Deep Heresy in C#

Deep Heresy in C#

A while back I wrote a heretical post about extensions for nullable reference types in C#. It was ok. But since writing it I have lived and learned. I've delved deeper. Darker. Seen things no C# developer ever wants to see.

The Horror

In the darkest depths of C# there lurks a pattern. A thing of dreams and nightmares. Capable of shattering reality as we know it.
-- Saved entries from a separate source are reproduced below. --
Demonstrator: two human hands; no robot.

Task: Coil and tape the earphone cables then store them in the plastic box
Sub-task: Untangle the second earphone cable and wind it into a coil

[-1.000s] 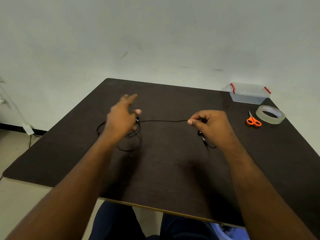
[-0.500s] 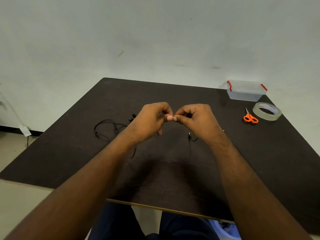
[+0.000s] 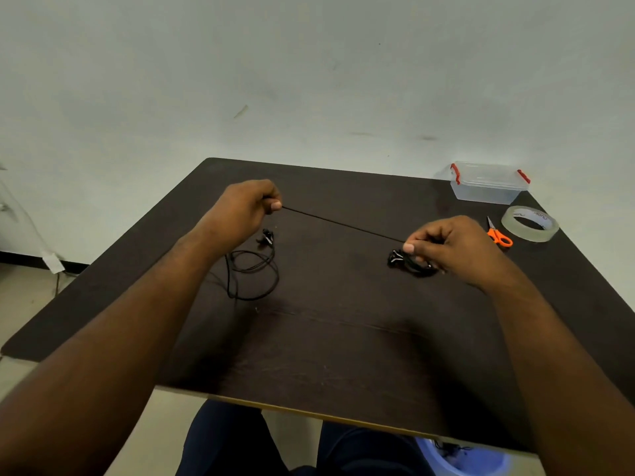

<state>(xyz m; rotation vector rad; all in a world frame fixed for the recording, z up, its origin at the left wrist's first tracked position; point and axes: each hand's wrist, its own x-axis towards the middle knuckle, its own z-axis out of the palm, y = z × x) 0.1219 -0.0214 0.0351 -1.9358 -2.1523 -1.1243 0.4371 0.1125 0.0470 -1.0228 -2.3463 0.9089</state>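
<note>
A black earphone cable [image 3: 343, 223] runs taut between my two hands above the dark table [image 3: 326, 338]. My left hand [image 3: 245, 209] pinches it at the upper left. My right hand [image 3: 453, 247] pinches the other end and also holds a small bunch of coiled cable [image 3: 405, 261] under its fingers. Loose loops of cable with earbuds [image 3: 254, 269] lie on the table below my left hand. The clear plastic box [image 3: 488, 183] with red clips stands shut at the far right corner.
A roll of clear tape [image 3: 529, 223] lies at the right edge, with orange-handled scissors [image 3: 498, 233] just left of it. A blue object [image 3: 460, 458] shows on the floor under the table's near edge. My knees sit below that edge.
My hands were touching at the table's middle half a second ago. They have pulled apart, left up-left and right to the right, drawing the cable straight between them.
</note>
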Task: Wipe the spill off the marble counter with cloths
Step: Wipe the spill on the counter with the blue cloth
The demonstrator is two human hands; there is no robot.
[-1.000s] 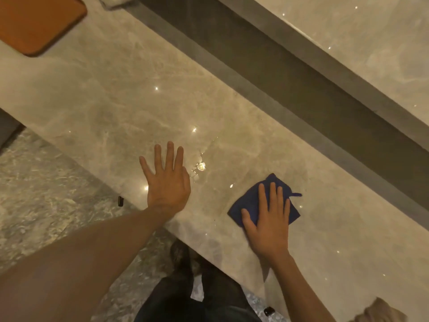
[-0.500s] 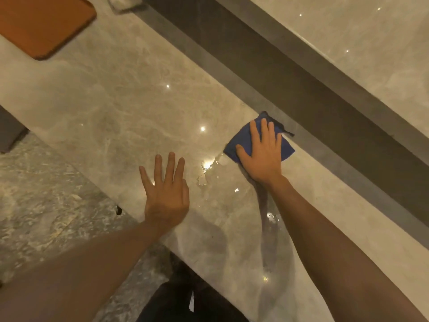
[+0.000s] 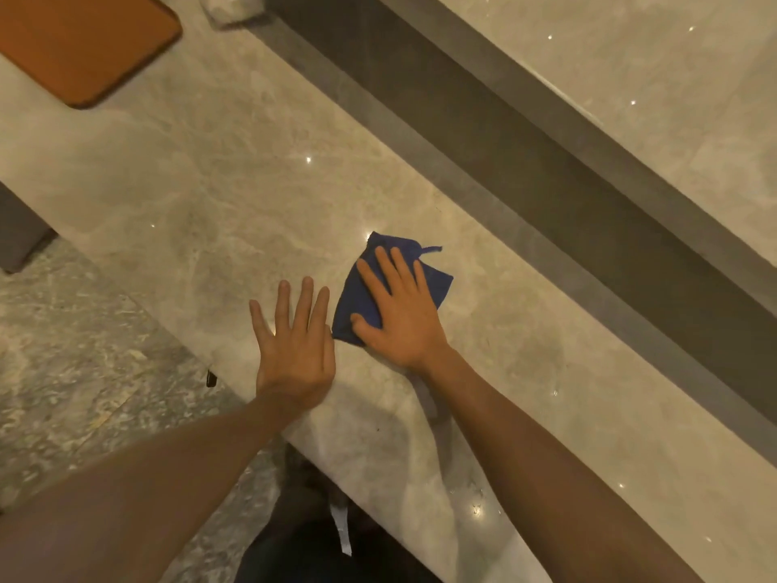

Dormant, in the bowels of C#, lies support for the Monad (don't worry, I won't go into it). A monster it is not, but a tool from a different age.
When I emerged from the depths, the world was ... different. I'd changed. No longer a naïve neophyte, I sought to change the world.

The Past

The last post I made on the subject used the traditional map and flatMap methods you see in more popular programming languages that have a functional flair - Scala, Swift, Rust - to extend C#8's new nullable reference types. It's fine, but there's a better way. A way built right into the guts of C# itself.

If we change the name of the FlatMap method from my original post to its LINQ equivalent , SelectMany, in addition to implementing the SelectMany overload with a "selector", C# will enable LINQ query expressions when we're working with our nullable types. SelectMany can be a method on a class or an extension method. No interface implementation is required. It will "just work".
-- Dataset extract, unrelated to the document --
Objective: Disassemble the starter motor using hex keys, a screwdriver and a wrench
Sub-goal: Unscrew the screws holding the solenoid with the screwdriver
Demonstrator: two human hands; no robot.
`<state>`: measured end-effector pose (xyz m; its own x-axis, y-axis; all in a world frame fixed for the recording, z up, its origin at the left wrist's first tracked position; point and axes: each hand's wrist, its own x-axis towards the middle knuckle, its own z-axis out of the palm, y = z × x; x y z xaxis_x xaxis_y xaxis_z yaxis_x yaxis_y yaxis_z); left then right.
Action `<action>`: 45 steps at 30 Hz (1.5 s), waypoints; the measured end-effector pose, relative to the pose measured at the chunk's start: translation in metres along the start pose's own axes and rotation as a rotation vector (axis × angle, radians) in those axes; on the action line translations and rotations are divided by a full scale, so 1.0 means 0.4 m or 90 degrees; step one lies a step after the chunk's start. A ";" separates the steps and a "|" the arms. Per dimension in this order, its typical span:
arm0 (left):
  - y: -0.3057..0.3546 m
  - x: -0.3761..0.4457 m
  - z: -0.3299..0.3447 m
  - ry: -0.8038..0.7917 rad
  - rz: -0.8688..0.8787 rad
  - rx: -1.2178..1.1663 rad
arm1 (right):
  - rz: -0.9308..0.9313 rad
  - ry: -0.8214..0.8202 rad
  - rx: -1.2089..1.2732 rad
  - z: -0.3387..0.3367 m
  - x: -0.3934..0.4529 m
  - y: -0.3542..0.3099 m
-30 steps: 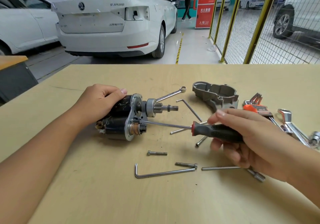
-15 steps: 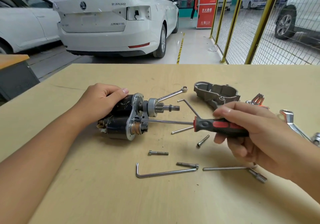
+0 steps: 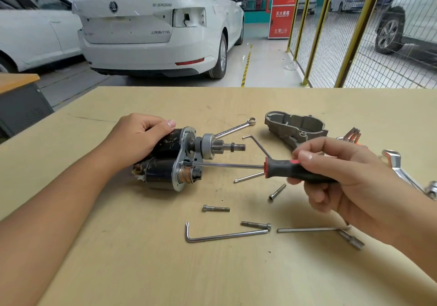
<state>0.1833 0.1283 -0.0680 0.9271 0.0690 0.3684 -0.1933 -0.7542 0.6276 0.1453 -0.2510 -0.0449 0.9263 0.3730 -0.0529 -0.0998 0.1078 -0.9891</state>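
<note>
The black starter motor [image 3: 165,161] lies on its side on the wooden table [image 3: 118,258], its silver end plate and pinion shaft pointing right. My left hand [image 3: 137,137] grips the motor's upper black body from the left. My right hand [image 3: 335,178] holds the black and red handle of a screwdriver [image 3: 290,169]. The screwdriver's shaft runs level to the left and its tip sits on the end plate beside the copper-coloured solenoid end. The removed grey nose housing [image 3: 295,128] lies at the back right.
Loose on the table: a combination wrench [image 3: 236,128], a hex key [image 3: 224,236] near the front, another hex key [image 3: 257,144] behind the screwdriver, three bolts [image 3: 216,208], a long socket-ended key [image 3: 319,231], and chrome tools [image 3: 402,175] at the right edge. White cars stand beyond.
My right hand has turned the screwdriver handle, with the fingers shifting round it and the handle rising slightly. The left hand and motor have stayed put.
</note>
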 end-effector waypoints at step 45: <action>0.017 -0.009 -0.004 -0.014 0.003 0.008 | 0.041 -0.024 -0.032 0.005 -0.008 -0.008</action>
<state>0.1781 0.1241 -0.0640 0.9328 0.0509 0.3567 -0.1943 -0.7626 0.6170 0.1418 -0.2507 -0.0413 0.9041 0.4122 -0.1126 -0.1397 0.0362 -0.9895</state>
And since I changed the name of FlatMap to SelectMany, I decided to change Map to Select for consistency with IEnumerable and other types that may make use of this pattern.

The Future

In the following example, I decided to focus on working with reference types, but if you're using C#8, you can implement the methods on structs too. In C#9 it looks like things have changed a little bit and we might not need to declare our generics as reference or value types anymore. Methods will work on both.

This code is the exact same code as in my last post, the only difference being the name change and the added SelectMany overload:

public static class NullableReferenceExtensions {

    public static U? Select<T, U>(this T? x, Func<T, U> fn)
        where T : class
        where U : class {

        return x switch {
            null => null,
            T it => fn(it)
        };

    }

    public static U? SelectMany<T, U>(this T? x, Func<T, U?> fn)
        where T : class
        where U : class {

        return x switch {
            null => null,
            T it => fn(it)
        };
    }

    public static V? SelectMany<T, U, V>(this T? x, Func<T, U?> fn, Func<T, U, V?> selector)
        where T : class
        where U : class
        where V : class {

        return x.SelectMany(y => fn(y).SelectMany(z => selector(y, z)));
    }
}

There's nothing special about the selector in the overloaded SelectMany. It's just a function that takes each of the intermediate results and uses them as arguments. It's as simple as the signature (a, b) -> c.

I'll use a simple point class as the data type we're going to work with.

class Point {
    public int X { get; }
    public int Y { get; }

    public Point(int x, int y) {
        this.X = x;
        this.Y = y;
    }
}

Using XUnit to test, we'll create a few points, and make one of them null. We'll use the null point in different places in the query expression to make sure if there's a null anywhere in the pipeline, the result is null.

[Fact]
public void Query_Test() {
    Point? p1 = new Point(1, 2);
    Point? nullPoint = null;
    Point? p3 = new Point(4, 5);
    Point? p4 = new Point(10, 20);

    var result1 = (from x in nullPoint
                   from y in p1
                   select new { First = x, Second = y });

    var result2 = (from x in p1
                   from y in p3
                   from z in p4
                   select new { First = x, Second = y, Third = z });

    var result3 = (from x in p1
                   from y in p3
                   from z in nullPoint
                   select new { First = x, Second = y, Third = z });

    Assert.Null(result1);
    Assert.Null(result3);
    Assert.Equal(1, result2.First.X);
    Assert.Equal(4, result2.Second.X);
    Assert.Equal(10, result2.Third.X);
}

Both result1 and result3 contain a null point. Each one returns null. It doesn't matter where in the pipeline a null occurs. If there is any null at all, it is carried through the pipeline and returned as the result.

result2 doesn't have any null values so the pipeline returns the anonymous class we create using select.

What Query Expressions Buy Us

It might not be immediately clear why I think query expressions are so important. Chaining Select or SelectMany works just fine. But there are times where you only want to work on the next piece of data if you know the last one isn't null. If you just use regular method chaining, it ends up looking like this:

p1.SelectMany(first => {
	return p3.SelectMany(second => {
    	return p4.SelectMany(third => {
        	return new { First = first, Second = second, Third = third }
        });
    });
});

compared to the query expression:

from first in p1
from second in p3
from third in p4
select new { First = first, Second = second, Third = third };

I'll  take the query expression every time.

Thank you C# compiler magic